Split second pc windows 7#
The game performed very well on my dual GTX 260 and Core i7 3.2 GHz Windows 7 system at 1920 by 1080, but slowed to an unplayable mess at very high. The visual design and UI are also very slick, though occasionally a little obtuse. Split/Second is the closest a racing game has come to approximating the look of popular car films of the last decade or so, and that goes a long way to selling the premise. Each course has a specific palette and theme without feeling monotonous, and the lighting is particularly strong. While it's occasionally clear that the the environments and vehicles have some fairly simple geometry, Black Rock has done well to heavily stylize the game through lighting and color filters. There's so much going on during races that it's often difficult to navigate the game's courses, though the designers usually do a pretty good job of marking turns and plastering visual cues around the track.
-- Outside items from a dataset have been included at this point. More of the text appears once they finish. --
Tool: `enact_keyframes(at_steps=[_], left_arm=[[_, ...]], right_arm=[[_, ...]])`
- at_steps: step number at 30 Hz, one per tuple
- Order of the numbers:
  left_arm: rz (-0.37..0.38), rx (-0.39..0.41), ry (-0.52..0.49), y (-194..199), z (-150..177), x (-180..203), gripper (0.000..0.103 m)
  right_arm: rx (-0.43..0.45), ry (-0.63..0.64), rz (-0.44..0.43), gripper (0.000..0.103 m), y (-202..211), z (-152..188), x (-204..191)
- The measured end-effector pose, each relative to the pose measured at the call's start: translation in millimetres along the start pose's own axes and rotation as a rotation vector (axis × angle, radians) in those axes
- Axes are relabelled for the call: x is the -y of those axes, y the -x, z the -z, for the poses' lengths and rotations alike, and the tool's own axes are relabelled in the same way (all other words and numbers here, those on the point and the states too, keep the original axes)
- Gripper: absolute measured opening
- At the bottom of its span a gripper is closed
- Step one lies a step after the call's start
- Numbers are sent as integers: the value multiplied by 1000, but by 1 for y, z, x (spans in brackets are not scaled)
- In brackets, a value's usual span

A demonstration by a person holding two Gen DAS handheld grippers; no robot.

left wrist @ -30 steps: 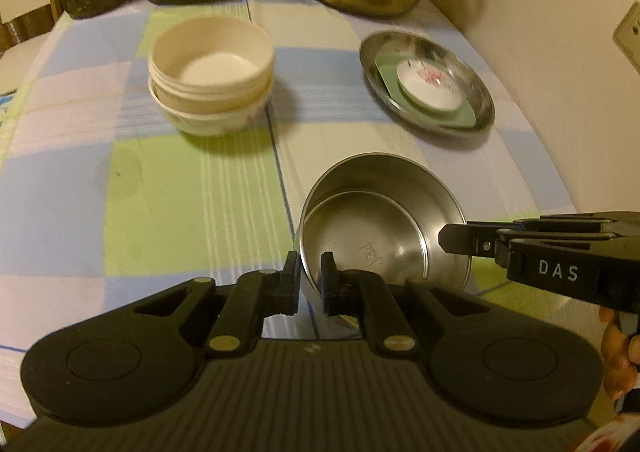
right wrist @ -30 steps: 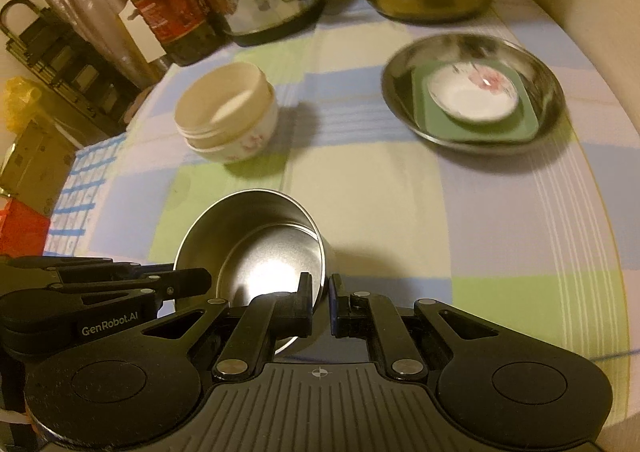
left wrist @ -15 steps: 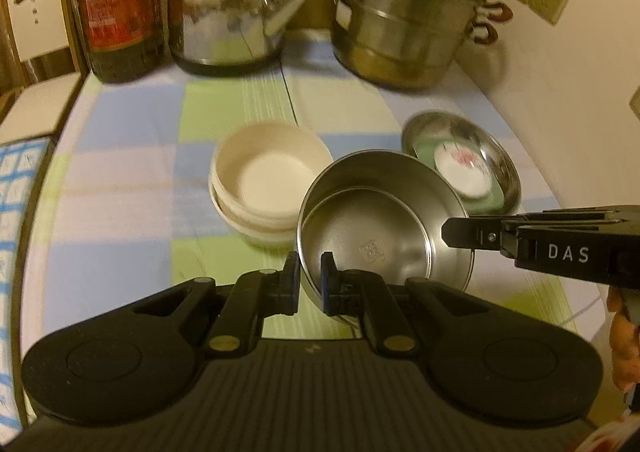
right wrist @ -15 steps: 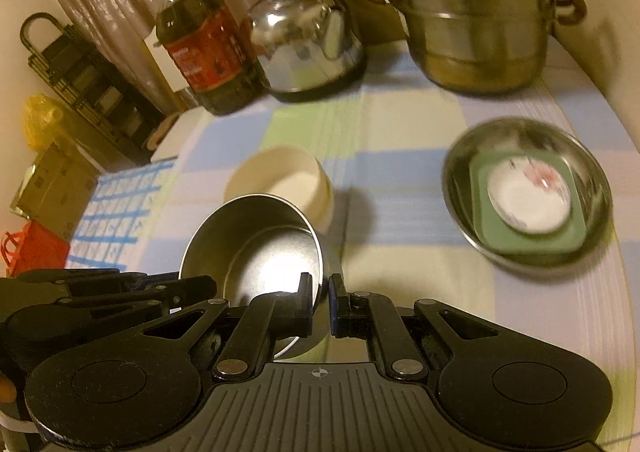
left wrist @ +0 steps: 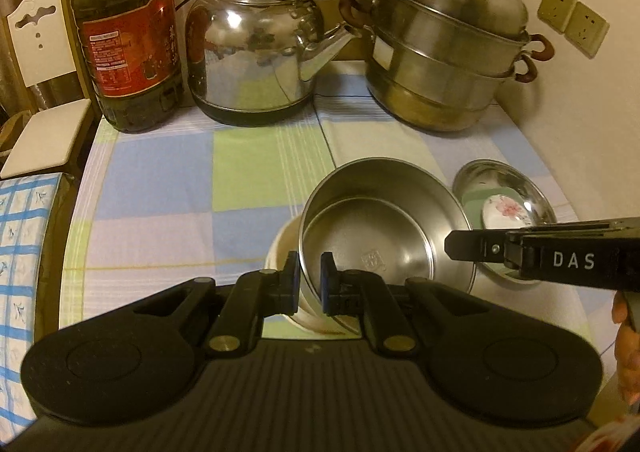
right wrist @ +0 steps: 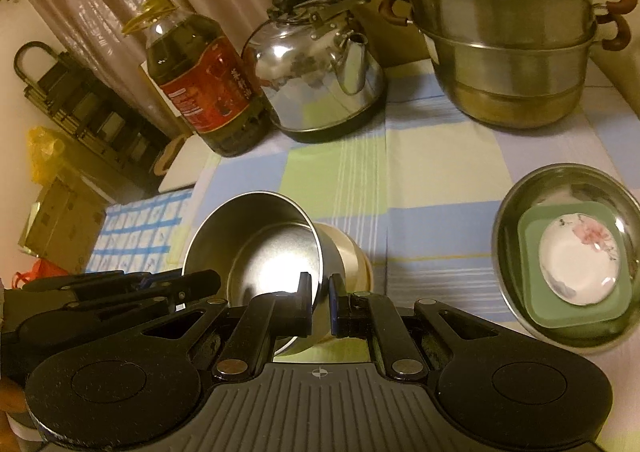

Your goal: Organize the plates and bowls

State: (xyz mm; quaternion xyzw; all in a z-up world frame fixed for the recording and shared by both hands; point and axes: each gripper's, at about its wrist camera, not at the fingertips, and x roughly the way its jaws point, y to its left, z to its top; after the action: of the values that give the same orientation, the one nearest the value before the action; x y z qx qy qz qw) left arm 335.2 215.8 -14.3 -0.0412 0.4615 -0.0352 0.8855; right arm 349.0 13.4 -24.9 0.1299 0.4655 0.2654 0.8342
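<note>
A steel bowl [left wrist: 380,228] [right wrist: 260,240] hangs in the air, tilted, held by both grippers. My left gripper [left wrist: 310,274] is shut on its near rim. My right gripper [right wrist: 320,298] is shut on the opposite rim; its side shows in the left wrist view [left wrist: 472,246]. The steel bowl hovers right over the stacked cream bowls [left wrist: 282,252] [right wrist: 346,252], which it mostly hides. To the right lies a steel plate [left wrist: 532,188] [right wrist: 520,204] holding a green square dish [right wrist: 532,236] and a small white flowered saucer [left wrist: 504,210] [right wrist: 578,264].
Along the back of the checked tablecloth [left wrist: 160,180] stand an oil bottle [left wrist: 128,36], a steel kettle [left wrist: 256,44] and a stacked steamer pot [left wrist: 444,52]. A white chair [left wrist: 40,92] stands off the left edge; the wall runs close on the right.
Both grippers have carried the steel bowl up and away from the near table edge; it now hovers over the cream bowls. More of the back of the table has come into view.
</note>
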Motion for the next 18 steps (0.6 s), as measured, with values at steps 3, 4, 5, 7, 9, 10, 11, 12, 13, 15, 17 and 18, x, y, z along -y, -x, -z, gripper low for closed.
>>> enact_keyframes(at_steps=[3,4,5,7,9,10,11,12,13,15,17,18], left_arm=[[2,-16,0,-10,-3,-5,8],[4,-22,0,-13,-3,-7,8],[5,-26,0,-16,-3,-8,8],[13,-42,3,-23,-4,-11,8],[19,-52,2,-27,-4,-12,8],[20,-57,0,-29,-4,-12,8],[21,-61,-2,-31,-4,-13,8],[22,-63,-4,-32,-4,-13,8],[23,-65,-5,-33,-4,-14,8],[26,-70,-5,-36,-5,-15,8],[26,-74,-6,-39,-6,-15,8],[26,-75,-6,-40,-5,-16,8]], right_arm=[[-14,-11,7,8,-11,-6,3],[-20,-16,11,8,-15,-6,4],[-25,-20,12,8,-18,-7,5],[-33,-30,14,8,-25,-10,7],[-38,-36,21,8,-30,-11,9],[-42,-38,24,8,-32,-11,10],[-46,-40,26,8,-33,-11,11],[-49,-44,29,8,-35,-11,12],[-51,-47,30,8,-37,-11,13],[-54,-53,31,8,-39,-10,14],[-59,-59,34,8,-42,-11,15],[-61,-61,34,8,-44,-10,16]])
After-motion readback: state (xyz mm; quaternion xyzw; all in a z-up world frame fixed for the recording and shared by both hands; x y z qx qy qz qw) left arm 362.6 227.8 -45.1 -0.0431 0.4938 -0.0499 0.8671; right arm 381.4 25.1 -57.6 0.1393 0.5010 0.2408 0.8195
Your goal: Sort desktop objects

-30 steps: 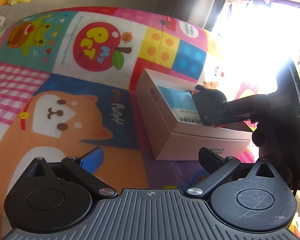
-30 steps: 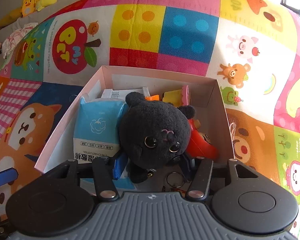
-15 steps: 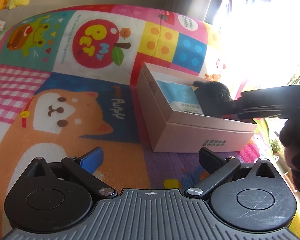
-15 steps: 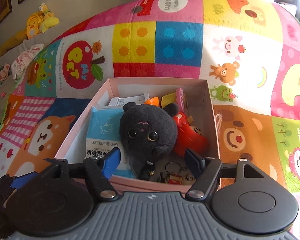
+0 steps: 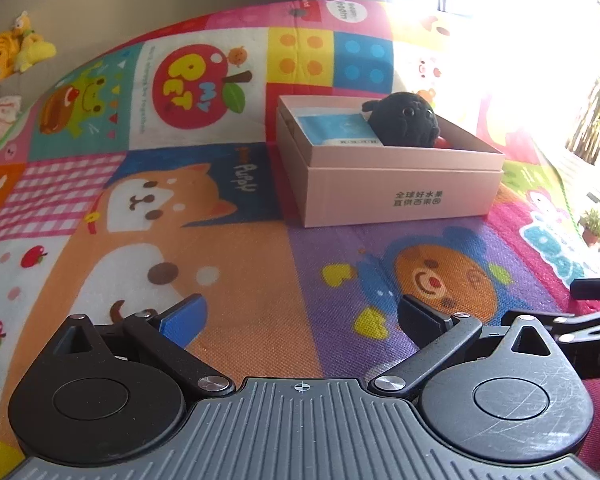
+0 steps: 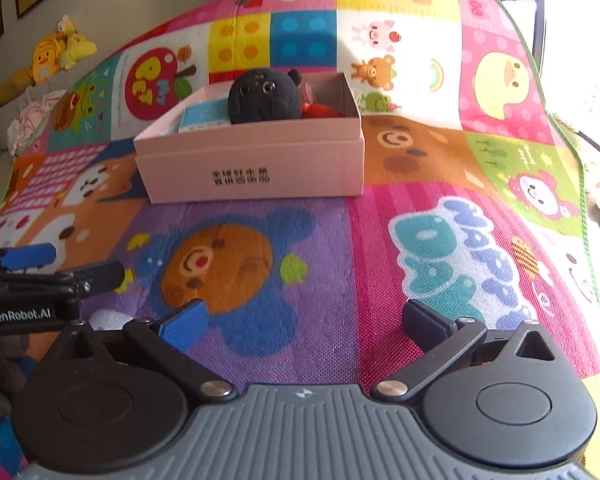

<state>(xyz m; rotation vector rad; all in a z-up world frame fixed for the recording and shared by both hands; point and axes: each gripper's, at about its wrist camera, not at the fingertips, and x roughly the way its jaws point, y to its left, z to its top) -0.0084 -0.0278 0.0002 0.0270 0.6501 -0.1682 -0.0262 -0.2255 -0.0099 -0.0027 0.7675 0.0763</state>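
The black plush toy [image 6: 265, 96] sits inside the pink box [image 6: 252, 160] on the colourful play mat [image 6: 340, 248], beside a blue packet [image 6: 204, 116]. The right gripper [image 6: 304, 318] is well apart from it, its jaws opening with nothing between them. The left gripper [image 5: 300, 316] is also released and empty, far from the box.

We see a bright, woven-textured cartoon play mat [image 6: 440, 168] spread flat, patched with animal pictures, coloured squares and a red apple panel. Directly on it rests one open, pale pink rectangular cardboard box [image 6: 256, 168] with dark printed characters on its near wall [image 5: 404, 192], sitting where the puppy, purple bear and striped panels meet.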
From passenger jets exploding across a tarmac as you race under a wing, to detonating power plant cooling towers, to collapsing train tracks, Split/Second assaults your eyes as soon as you're off the starting line. Split/Second has the most impressive destruction and explosions yet seen in a racing game.
Split second pc drivers#
The premise is simple: as a contestant on the television show Split/Second, you'll race against other drivers on a track designed to be destroyed. As much a Kart racer as an arcade racing title, Split/Second is as predicated on screwing over other competitors as finding a perfect driving line.